In his book, The Lived Experience, van Manen wrote that a focused introspection encourages us to be attentive and aware of the details and seemingly trivial aspects of our daily lives. “It makes us thoughtfully aware of the consequential in the inconsequential, the significance in the taken-for-granted.” This thoughtful awareness can foster a deeper understanding of the lived experience of grief. When the stories of our loss are told with honest reflection, they become compelling—they help us uncover the meaning of our experiences in the world. Revealing personal insights and truths is a door for others to walk through, allowing them to see their experiences as shared and connected with someone else. Reading a deft description of an experience you believed was yours alone may bring comfort, knowing someone else truly “gets it.” What you, the reader, take from it is distinctive to you. But still, there’s no “get-out-of-grief free” card. As far as I can tell, you don’t walk away from grief but find a way to walk with it.
Throughout our lives, as we grow up and grow old in a culturally complex society, we develop a range of ways to think about and perceive experiences. But that range is finite. While the pain of the loss of someone you love feels so deeply personal and indescribable, those who belong to this unsolicited club share more with other survivors than they first might realize. While you don’t want people, especially those you care about, to go through grief that feels so exquisitely hard to bear, they inevitably will if they have loved deeply.
The first notes I wrote to myself were strictly my thoughts and feelings related to grieving and how I could cope with what had happened. But as I continued to write and give voice to my reflections, I began to write about love. You don’t write about profound grief without having profoundly loved, as the two travel hand-in-hand. C.S. Lewis, the British scholar and theologian, wrote in A Grief Observed, “If, as I can’t help suspecting, the dead also feel the pains of separation, then for both lovers, and for all pairs of lovers without exception, bereavement is a universal and integral part of our experience of love.”

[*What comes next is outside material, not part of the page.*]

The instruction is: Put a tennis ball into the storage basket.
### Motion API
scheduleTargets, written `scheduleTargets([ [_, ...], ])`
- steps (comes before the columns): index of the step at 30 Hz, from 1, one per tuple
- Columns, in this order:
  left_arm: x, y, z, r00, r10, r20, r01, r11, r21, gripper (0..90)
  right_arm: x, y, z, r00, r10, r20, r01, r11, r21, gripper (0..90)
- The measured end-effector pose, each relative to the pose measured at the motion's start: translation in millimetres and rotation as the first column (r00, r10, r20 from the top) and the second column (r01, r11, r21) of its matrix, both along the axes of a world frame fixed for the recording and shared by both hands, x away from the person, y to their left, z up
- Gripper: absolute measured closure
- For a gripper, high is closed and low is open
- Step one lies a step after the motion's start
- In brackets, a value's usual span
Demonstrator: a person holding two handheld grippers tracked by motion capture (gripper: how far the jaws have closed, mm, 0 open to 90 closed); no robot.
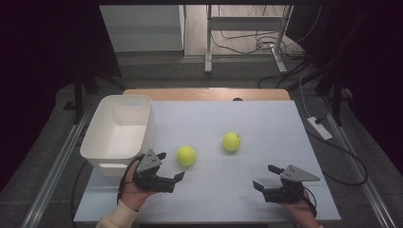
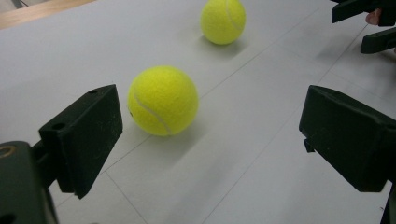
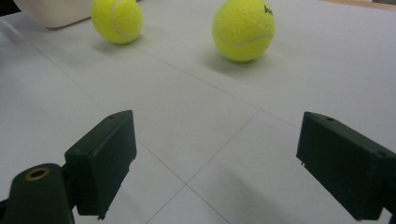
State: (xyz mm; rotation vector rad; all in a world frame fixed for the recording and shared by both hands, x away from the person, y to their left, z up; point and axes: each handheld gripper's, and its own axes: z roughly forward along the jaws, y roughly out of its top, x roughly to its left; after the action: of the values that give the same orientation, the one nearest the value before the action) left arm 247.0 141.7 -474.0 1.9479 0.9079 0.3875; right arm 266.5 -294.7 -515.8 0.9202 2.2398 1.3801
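Two tennis balls on the pale tabletop [image 1: 266, 118]. Near tennis ball [image 1: 187, 156] sits center-left of the high view, just up and right of the left gripper [image 1: 170, 166]. Far tennis ball [image 1: 231, 141] lies right of it, a bit higher in frame, well apart from both grippers.

Left gripper: released, jaws spread wide, nothing between them. In the left gripper view the near tennis ball [image 2: 163, 100] sits left of center, ahead of the jaws and closer to the left jaw, not yet between them; the far tennis ball [image 2: 223, 20] is at the top of the frame.

Right gripper [image 1: 267, 177]: also released, jaws wide, empty, lower right of the high view. In the right gripper view both balls are far off at the top, the far tennis ball [image 3: 243, 30] right of center and the near tennis ball [image 3: 116, 20] upper left.

Key relation: the left gripper is much the nearer to the near tennis ball, which lies ahead and slightly left along its jaw line. Likely a short forward push, nudged left, then close.

White plastic bin [image 1: 110, 152] stands at left of the high view, just beside the left gripper; it looks empty, though the near inner wall is hidden. Probably the drop target.
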Motion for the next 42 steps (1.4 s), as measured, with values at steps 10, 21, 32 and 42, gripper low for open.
scheduleTargets([
  [10,5.4,-7.9,2.7,0.9999,-0.009,-0.005,0.009,0.9997,0.021,6.9,-0.1,-0.1,-0.1,1.0,0.001,0.0,-0.001,1.0,-0.003,11.8],
  [21,11.6,-15.8,4.4,0.9994,-0.026,-0.022,0.027,0.9988,0.041,6.9,-0.4,-0.1,0.1,1.0,-0.001,0.0,0.001,1.0,-0.005,11.9],
  [32,25.6,-27.0,1.5,0.9984,-0.016,-0.054,0.02,0.9967,0.078,5.8,0.1,-0.6,-0.1,1.0,-0.001,0.001,0.001,1.0,-0.008,11.9],
  [42,39.7,-32.1,-3.5,0.9965,0.002,-0.083,0.007,0.9949,0.101,5.3,0.0,-0.5,-0.1,1.0,0.001,0.001,-0.001,1.0,-0.007,12.0],
])
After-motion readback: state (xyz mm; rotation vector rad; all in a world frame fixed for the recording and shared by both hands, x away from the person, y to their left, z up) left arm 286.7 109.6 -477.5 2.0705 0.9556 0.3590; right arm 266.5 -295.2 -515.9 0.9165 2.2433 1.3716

Though this book is, first and foremost, a memoir, my understanding of the grief process is filtered through my personal and academic identities—they are inextricably intertwined. In the following pages, I share many stories, about my husband, myself, and our relationship, interwoven with knowledge, research, humor, and wisdom to create a broader context for understanding bereavement in the first 18 months.
This book* contains seven themed sections, each featuring stories that explore how these themes take shape. It follows a loose chronology, as there is no orderly narrative arc to the experience of profound grief. It doesn't follow a neat, linear path—where you finish one stage and move on to the next. Several chapters in the book have their own chronology, as one’s perceptions change over 18 months. For example, in the chapter “A Visit from Guilt,” my experience of guilt shifted over time, and it was important to say how that happened. There’s a saying that form follows function. In this case, form follows experience. Grief is a collection of wavy, dotted lines, crossing over and intersecting with one another. One day, you’re functioning well; the next, you’re a puddle of tears. If your experience of loving someone had all the highs and lows of what life puts in front of you, why wouldn’t grief feel the same? Both grief and love are messy and surprising.
For any reader who has loved someone deeply and lost that person, there is something here for you. I urge you to tell your own stories of love and loss, to articulate them so you can hear yourself think. Everyone’s journey is different, and the meaning you discover is uniquely yours. Finding meaning is how you move forward, allowing you to make some peace with the immutable.